WARNING: Terms may be used in this article which may make some people uncomfortable. You have been warned.
I first voiced this concept several years ago. I have never seemed to put pen to paper to write this before though, which is kind of sad. The 2016 Presidential campaign and its aftermath has cemented in me the glaring obviousness of these three different kinds of communication we use.
When one person talks AT another person, it is either out of anger, frustration, stubbornness or blindly-held political beliefs. When you talk AT another person, you spurt what you want to say upon your target without regard for the results or consequences of your words. It is in essence a verbal masturbation, leading to a bukkake of words upon your intended target. It leaves the speaker/writer feeling better in the cathartic sense, however that’s the only person feeling good afterwards. While this can be considered “communication,” it is that only in the broadest sense. This method actually borders on a forced act.
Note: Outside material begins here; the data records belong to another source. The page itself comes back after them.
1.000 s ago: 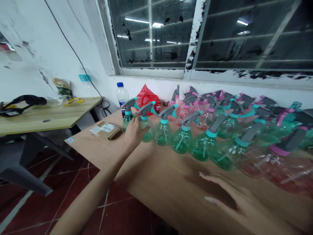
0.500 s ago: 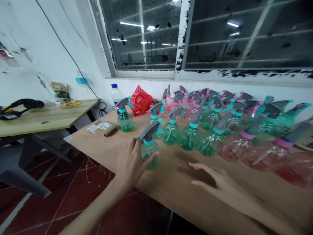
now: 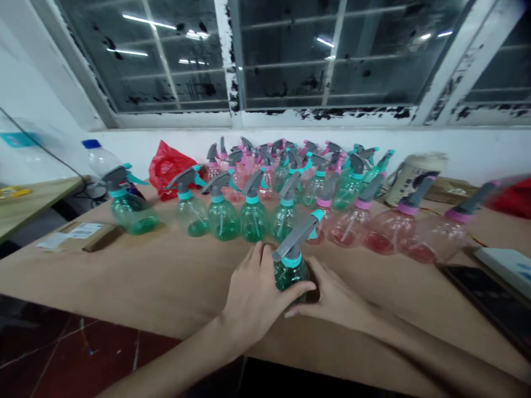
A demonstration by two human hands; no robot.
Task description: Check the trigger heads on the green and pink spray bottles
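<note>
A green spray bottle [image 3: 291, 266] with a grey trigger and teal collar stands on the wooden table [image 3: 166, 271] near its front edge. My left hand [image 3: 258, 296] is wrapped round the bottle's left side. My right hand [image 3: 338, 298] cups its right side and base, fingers curled against it. Behind stands a row of green spray bottles [image 3: 224, 213], with pink spray bottles [image 3: 379, 226] to the right and more of both colours crowded towards the window.
A lone green bottle [image 3: 126, 207] stands at the left beside a flat cardboard packet [image 3: 78, 235]. A red plastic bag [image 3: 168, 166] and a water bottle [image 3: 99, 160] sit at the back left. A dark phone [image 3: 489, 301] and a white box [image 3: 508, 265] lie at right.
My left hand has carried one green bottle from the row to the table's front middle. My right hand, flat on the table before, now holds the bottle too. The view has swung right.
</note>
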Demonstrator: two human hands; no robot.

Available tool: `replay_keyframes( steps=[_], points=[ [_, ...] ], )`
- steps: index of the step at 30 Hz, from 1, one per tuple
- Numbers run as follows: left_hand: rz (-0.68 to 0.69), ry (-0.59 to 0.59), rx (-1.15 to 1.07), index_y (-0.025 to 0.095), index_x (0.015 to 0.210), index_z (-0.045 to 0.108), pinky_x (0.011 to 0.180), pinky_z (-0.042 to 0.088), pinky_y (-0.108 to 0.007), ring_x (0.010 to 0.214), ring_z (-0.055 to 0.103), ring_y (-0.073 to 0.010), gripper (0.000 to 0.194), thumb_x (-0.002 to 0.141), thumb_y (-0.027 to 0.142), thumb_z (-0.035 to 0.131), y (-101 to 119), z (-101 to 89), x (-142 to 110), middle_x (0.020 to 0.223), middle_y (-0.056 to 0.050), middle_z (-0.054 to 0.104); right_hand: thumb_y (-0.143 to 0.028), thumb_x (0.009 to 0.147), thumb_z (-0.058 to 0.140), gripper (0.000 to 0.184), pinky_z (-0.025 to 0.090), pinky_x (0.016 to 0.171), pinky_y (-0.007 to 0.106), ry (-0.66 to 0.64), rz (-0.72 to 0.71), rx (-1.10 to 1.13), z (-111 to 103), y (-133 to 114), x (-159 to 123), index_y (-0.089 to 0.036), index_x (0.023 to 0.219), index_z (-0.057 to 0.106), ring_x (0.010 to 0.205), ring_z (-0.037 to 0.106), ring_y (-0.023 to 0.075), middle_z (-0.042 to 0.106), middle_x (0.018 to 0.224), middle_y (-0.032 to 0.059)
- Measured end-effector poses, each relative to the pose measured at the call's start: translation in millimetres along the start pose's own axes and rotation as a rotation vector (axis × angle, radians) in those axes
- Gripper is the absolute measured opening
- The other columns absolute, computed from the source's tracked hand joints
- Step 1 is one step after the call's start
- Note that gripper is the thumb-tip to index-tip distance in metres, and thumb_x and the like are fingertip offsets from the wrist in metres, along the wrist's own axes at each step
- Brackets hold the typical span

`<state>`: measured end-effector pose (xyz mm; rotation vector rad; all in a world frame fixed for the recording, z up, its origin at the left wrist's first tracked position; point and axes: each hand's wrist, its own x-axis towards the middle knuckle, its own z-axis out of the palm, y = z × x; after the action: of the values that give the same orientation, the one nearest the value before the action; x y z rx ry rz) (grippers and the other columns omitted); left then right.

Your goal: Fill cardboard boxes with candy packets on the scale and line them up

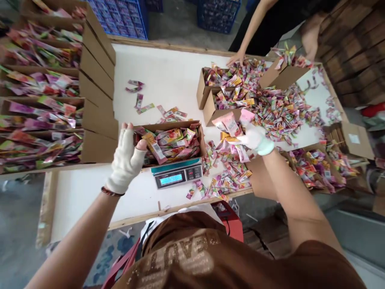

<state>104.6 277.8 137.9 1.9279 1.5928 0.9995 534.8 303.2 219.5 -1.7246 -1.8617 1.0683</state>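
My left hand (126, 158), in a fingerless white glove, grips the left wall of a cardboard box (171, 125) that stands on a digital scale (177, 175). The box holds several colourful sachets (171, 144). My right hand (254, 138), also in a white glove, is closed on a bunch of pink sachets (230, 124) held above the table to the right of the box. A loose heap of sachets (228, 172) lies on the white table (168, 76) beneath that hand.
Stacked open boxes full of sachets (42, 96) line the left side. Further boxes (210, 94) and a big sachet pile (276, 108) sit at the far right, where another person's hand (236, 58) rests. Blue crates (126, 16) stand behind the table.
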Motion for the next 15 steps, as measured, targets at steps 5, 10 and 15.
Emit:
replay_keyframes(
  steps=[5, 10, 15],
  points=[
    [-0.030, 0.059, -0.047, 0.008, 0.170, 0.034, 0.137, 0.024, -0.044, 0.163, 0.030, -0.0308, 0.092, 0.104, 0.073, 0.034, -16.7, 5.4, -17.2, 0.173, -0.021, 0.033, -0.032, 0.085, 0.077, 0.039, 0.059, 0.095, 0.041, -0.348, -0.348, -0.263, 81.2, -107.7, 49.1, -0.017, 0.121, 0.074, 0.103, 0.072, 0.0269, 0.077, 0.112, 0.0094],
    [-0.029, 0.055, -0.100, 0.014, 0.170, 0.037, 0.137, 0.024, -0.046, 0.163, 0.031, -0.0313, 0.086, 0.104, 0.071, 0.037, -23.1, 8.9, -19.3, 0.173, -0.017, 0.035, -0.027, 0.089, 0.071, 0.061, 0.060, 0.093, 0.051, -0.502, -0.221, -0.993, 192.2, -129.3, 78.0, -0.015, 0.147, 0.060, 0.120, 0.070, 0.0417, 0.067, 0.134, 0.0252],
    [-0.037, 0.008, -0.134, 0.007, 0.168, 0.036, 0.135, 0.023, -0.052, 0.163, 0.030, -0.0368, 0.096, 0.100, 0.074, 0.047, -19.3, 5.7, -7.1, 0.172, -0.024, 0.034, -0.041, 0.082, 0.081, 0.096, 0.057, 0.104, 0.055, -0.597, -0.190, -0.887, 173.2, -128.4, 80.7, -0.021, 0.166, 0.039, 0.130, 0.064, 0.0436, 0.056, 0.151, 0.0251]
  ],
)
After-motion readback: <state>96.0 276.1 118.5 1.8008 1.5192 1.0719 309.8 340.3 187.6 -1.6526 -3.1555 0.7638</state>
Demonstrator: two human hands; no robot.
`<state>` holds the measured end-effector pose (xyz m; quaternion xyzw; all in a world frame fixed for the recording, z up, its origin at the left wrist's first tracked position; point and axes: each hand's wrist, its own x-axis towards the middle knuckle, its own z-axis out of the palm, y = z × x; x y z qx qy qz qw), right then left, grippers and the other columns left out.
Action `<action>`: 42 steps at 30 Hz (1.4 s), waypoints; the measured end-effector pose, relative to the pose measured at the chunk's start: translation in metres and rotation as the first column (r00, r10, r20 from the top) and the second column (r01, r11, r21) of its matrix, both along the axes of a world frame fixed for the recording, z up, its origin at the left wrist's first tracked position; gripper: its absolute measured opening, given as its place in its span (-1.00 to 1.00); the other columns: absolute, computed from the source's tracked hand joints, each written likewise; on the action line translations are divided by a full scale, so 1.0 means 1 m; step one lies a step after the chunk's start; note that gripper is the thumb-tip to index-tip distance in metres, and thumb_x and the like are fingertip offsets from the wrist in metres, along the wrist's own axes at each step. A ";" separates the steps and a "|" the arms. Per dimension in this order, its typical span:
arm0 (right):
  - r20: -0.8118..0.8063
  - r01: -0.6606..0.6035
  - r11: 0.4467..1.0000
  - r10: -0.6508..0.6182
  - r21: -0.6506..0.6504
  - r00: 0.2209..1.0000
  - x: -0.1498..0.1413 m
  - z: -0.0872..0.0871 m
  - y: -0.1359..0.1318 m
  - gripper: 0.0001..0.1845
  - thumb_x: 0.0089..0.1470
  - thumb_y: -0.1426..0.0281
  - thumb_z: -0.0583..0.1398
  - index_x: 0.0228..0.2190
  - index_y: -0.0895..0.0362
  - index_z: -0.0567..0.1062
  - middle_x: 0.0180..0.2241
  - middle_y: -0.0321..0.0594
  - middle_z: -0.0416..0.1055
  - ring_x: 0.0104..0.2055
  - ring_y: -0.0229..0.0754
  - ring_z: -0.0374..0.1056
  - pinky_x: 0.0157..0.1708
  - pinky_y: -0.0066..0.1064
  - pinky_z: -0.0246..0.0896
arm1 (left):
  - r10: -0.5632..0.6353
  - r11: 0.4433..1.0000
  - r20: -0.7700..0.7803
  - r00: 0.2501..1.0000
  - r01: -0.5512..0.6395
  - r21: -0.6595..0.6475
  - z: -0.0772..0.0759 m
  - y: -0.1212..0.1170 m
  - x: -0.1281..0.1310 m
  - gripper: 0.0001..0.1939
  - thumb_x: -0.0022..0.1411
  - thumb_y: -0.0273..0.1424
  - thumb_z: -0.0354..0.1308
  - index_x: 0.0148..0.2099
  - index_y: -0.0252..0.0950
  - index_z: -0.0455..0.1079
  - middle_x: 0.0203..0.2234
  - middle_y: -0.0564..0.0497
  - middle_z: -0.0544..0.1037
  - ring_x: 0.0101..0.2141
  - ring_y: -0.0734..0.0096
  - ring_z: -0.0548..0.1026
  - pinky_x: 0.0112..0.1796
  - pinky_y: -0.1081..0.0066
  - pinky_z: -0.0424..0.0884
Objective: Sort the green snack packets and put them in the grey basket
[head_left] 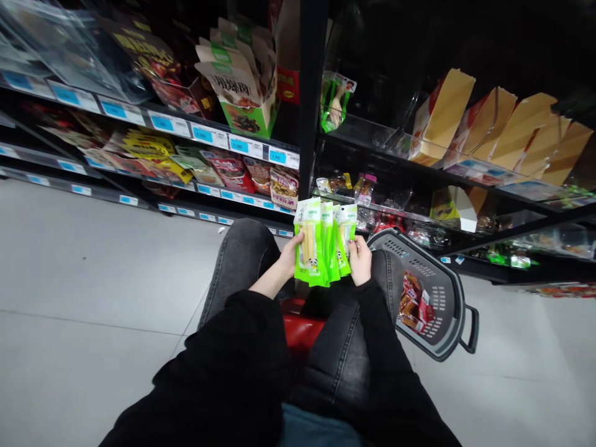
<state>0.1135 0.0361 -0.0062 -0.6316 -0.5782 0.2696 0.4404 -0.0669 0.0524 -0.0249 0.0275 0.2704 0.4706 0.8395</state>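
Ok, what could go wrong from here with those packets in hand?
The fanned green panda-print snack packets might slip apart, since the left hand and right hand hold them at the outer sides. The grey shopping basket could get bumped, sitting close beside the right leg.

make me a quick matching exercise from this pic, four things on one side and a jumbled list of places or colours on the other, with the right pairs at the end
Column one
1. fanned green packets
2. basket
3. price labels
4. tan boxes

Column two
A. white and blue
B. in the upper right of the picture
C. held by the left hand and right hand
D. beside the right leg

Right pairs: 1-C, 2-D, 3-A, 4-B
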 end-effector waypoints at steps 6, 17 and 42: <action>0.040 -0.107 0.993 0.109 -0.040 0.993 -0.002 -0.004 0.001 -0.74 0.07 0.25 -0.03 -0.37 0.11 0.37 -0.55 -0.33 0.30 -0.50 -0.26 0.23 -0.43 -0.45 0.10 | -0.063 0.998 0.014 0.998 0.063 -0.001 -0.003 0.000 0.001 -0.52 0.03 -0.31 0.11 0.00 -0.44 0.35 -0.32 -0.18 0.58 -0.19 0.03 0.50 -0.08 0.14 0.34; -0.100 0.069 0.997 -0.066 0.025 0.993 -0.008 0.001 -0.002 -0.76 0.04 0.24 0.03 -0.32 0.12 0.35 -0.41 -0.26 0.37 -0.38 -0.24 0.29 -0.31 -0.39 0.18 | -0.074 0.995 -0.018 0.997 0.073 -0.070 -0.006 0.000 0.003 -0.57 0.05 -0.37 0.10 -0.03 -0.48 0.37 -0.40 -0.17 0.59 -0.26 0.07 0.53 -0.10 0.16 0.36; -0.210 0.051 0.999 -0.052 -0.012 0.976 -0.025 -0.002 -0.006 -0.78 0.00 0.23 0.07 -0.39 0.13 0.33 -0.47 -0.30 0.35 -0.43 -0.27 0.25 -0.37 -0.43 0.15 | 0.008 1.000 -0.229 0.973 -0.008 -0.001 -0.006 -0.001 0.016 -0.61 0.08 -0.36 0.18 -0.03 -0.42 0.34 -0.33 -0.18 0.58 -0.29 0.15 0.54 -0.14 0.19 0.41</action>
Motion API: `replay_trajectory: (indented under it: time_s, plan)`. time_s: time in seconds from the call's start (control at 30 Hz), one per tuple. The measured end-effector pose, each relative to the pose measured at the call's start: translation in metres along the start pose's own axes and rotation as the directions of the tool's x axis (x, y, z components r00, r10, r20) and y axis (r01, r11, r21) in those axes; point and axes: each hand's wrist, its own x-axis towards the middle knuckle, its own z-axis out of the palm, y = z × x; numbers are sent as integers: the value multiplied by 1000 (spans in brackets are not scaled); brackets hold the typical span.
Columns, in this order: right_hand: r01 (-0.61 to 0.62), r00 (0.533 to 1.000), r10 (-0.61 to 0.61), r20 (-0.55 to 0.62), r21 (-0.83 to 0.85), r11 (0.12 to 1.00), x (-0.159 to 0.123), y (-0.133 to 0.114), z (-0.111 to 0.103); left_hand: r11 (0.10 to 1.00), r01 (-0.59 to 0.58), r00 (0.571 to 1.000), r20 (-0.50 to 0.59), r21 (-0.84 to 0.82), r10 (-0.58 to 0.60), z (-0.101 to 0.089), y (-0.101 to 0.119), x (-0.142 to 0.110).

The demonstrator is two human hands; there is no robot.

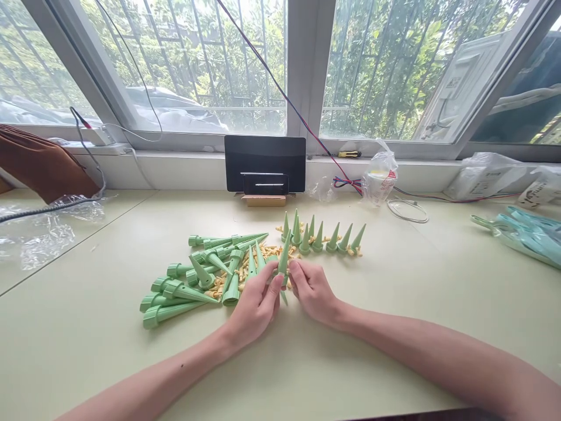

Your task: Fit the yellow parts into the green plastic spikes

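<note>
My left hand (258,301) is wrapped round the base of a green plant watering spike (284,256), held with its point upward. Right beside it, my right hand (313,292) is closed in a pinch at the spike's side, on what looks like a small yellow valve mostly hidden by the fingers. A heap of small yellow valves (243,268) lies behind and left of my left hand. Around that heap are several loose green spikes (175,313), most lying down. Beyond my right hand, several spikes (332,240) stand points up, some with yellow valves at their bases.
A black tablet (265,158) leans on a cardboard stand at the back, with a phone before it. Behind on the right are a plastic bag (379,175) and a coiled white cable (407,211). Teal straps (526,234) lie far right, clear wrap (48,234) far left.
</note>
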Motion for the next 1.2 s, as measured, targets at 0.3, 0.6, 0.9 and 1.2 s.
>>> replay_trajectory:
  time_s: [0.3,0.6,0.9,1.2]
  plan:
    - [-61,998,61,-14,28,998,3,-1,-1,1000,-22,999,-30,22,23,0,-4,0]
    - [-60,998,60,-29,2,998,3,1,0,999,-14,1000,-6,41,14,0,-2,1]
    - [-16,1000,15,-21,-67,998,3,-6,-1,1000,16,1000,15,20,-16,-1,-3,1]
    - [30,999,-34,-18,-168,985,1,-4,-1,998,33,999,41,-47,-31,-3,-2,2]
When one person talks TO a single person or group of persons, this is usually out of anger. When someone makes you mad, don’t you want to “give them a good talking to”? This is a minimalist (at best) two-way conversation, consisting of lengthy passages of yelling by the angry person, punctuated by the occasional “Yes, Sir/Ma’am,” “No Sir, Ma’am,” “I’m sorry, Sir/Ma’am” from the recipient(s). Worse yet, it can lead to anger in the recipient and yelling back at the first person. This then becomes a “two-way ‘AT’ “ “conversation” where everyone is yelling but no one is listening.
When you deliver that “talking to,” you are venting your anger at what they did to you and making it clear about “what will happen the next time.” The term “Reading the Riot Act” comes from the British Riot Act of 1714, where the local constabulary would read the proclamation part of said Act aloud to the crowd and give them one hour to disperse before arresting them. By the way, back then, the penalty for rioting was death.
Notice the emotions I described for when someone talks AT or TO another. Anger, frustration, stubbornness or the foolish belief that “My way of doing things is the right way 100% of the time.” These are all negative emotions.
When you have two (or more) people exchanging ideas, beliefs and feelings, the type of emotion we speak from will be absorbed by the recipient and reflected back to the sender, magnified. Back and forth the negative emotions go in what is called a "positive feedback loop", growing from ripples to Tsunamis, destroying the relationship and preventing true communication.
What would happen if we spoke from positive emotions, rather than negative? The same thing, starting with ripples and ending in Tsunamis, in this case Tsunamis of good.
Because when we talk WITH other people, we give our thoughts, which are received, considered and returned respectfully. The other then gives their thoughts, which you in turn should receive, consider and return respectfully. Who knows, we might actually learn something we didn't know that we agree with.
To do this, to listen with the intent to understand and not the intent to reply, we might actually learn something new. We find common ground to share, not a verbal no-man’s-land where thoughts and ideas die horrible deaths.
This does not mean we have to end up agreeing. We can “agree to disagree” and continue to respect the other person while not agreeing with their position on that issue.
I have a friend and mentor whom I routinely get into discussions with on Facebook. He constantly posts a plethora of Liberal memes. On the few I respond to, I disagree, giving my position and with the facts and my reasoning behind my stand. We then respectfully discuss our differences. He has accused my positions of “being rather Liberal” multiple times, to which my response is some variation of “You’re more Conservative than you realize.” We continue to interact on common interests and challenge each other where we disagree.
Because disagreement on first glance often becomes “congruential differences” once we get into it. We agree on the overall principle, having our differences on the exact path or method used to achieve the principle.
Every conversation we have with other people can be like this. We are dependent on ourselves to listen, comprehend and give at least a passing consideration to the position, before politely handing it back with your thoughts attached, rather than throwing your position in their face. The conversation goes from WITH to AT every time we stop listening.
Take this to heart in your next discussion. Please.